**TASK STATEMENT**: An exact, complete copy of the lines below is the expected answer.

**DATA SHOWN**:
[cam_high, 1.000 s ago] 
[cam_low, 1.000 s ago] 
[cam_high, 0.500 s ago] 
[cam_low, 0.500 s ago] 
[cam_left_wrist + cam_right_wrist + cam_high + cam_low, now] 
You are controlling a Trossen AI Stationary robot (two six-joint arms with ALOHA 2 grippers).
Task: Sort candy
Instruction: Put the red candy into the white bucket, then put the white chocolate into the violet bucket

**RESPONSE TO THE EXERCISE**:
[cam_high, 1.000 s ago] 
[cam_low, 1.000 s ago] 
[cam_high, 0.500 s ago] 
[cam_low, 0.500 s ago] 
[cam_left_wrist + cam_right_wrist + cam_high + cam_low, now] 
You are controlling a Trossen AI Stationary robot (two six-joint arms with ALOHA 2 grippers).
Task: Sort candy
Instruction: Put the red candy into the white bucket, then put the white chocolate into the violet bucket

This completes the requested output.